WORK INSTRUCTIONS
From the line below that contains "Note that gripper" to the line that contains "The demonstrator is", repeat every line exactly, both ends included, and nothing else.

DATASET EXTRACT
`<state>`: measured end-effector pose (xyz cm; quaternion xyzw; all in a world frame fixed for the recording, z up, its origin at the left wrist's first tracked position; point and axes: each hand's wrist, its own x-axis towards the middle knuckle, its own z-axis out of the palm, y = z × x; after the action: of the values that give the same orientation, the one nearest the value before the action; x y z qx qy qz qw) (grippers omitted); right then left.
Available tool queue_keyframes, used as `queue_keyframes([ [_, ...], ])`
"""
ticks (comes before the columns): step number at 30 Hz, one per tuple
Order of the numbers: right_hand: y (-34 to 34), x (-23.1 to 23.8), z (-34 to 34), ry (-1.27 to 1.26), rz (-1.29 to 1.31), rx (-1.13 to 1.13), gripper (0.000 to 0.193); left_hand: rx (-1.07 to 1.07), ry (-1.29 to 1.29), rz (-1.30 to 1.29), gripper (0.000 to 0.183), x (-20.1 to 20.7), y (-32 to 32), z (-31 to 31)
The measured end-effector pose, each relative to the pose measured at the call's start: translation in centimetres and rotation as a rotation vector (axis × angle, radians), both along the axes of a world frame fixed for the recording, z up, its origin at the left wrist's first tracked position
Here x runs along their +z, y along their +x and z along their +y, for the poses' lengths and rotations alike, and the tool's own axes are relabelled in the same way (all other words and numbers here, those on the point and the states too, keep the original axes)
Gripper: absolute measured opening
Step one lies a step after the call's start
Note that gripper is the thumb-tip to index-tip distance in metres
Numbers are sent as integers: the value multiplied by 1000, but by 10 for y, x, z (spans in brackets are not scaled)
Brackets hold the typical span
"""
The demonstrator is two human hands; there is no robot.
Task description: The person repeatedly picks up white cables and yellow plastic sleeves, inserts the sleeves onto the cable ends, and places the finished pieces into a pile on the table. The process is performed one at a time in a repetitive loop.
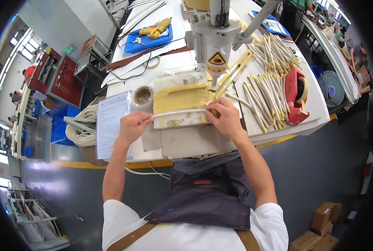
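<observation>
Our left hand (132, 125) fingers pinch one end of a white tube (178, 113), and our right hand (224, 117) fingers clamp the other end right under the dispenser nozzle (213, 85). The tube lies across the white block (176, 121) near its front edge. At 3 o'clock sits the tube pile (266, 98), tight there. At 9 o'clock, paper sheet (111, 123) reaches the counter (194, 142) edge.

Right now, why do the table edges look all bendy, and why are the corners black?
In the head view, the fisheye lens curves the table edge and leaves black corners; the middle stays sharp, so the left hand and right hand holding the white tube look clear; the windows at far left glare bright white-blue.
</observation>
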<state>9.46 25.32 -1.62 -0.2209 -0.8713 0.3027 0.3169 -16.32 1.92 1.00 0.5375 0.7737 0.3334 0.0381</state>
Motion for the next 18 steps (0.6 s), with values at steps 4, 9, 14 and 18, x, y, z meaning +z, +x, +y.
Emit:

ANSWER FOR THE TASK
Note that gripper is the thumb-tip to index-tip distance in metres
Numbers are sent as integers: the value multiplied by 1000, but by 10 for y, x, z (spans in brackets are not scaled)
Brackets hold the typical span
"""
The demonstrator is two human hands; there is no robot.

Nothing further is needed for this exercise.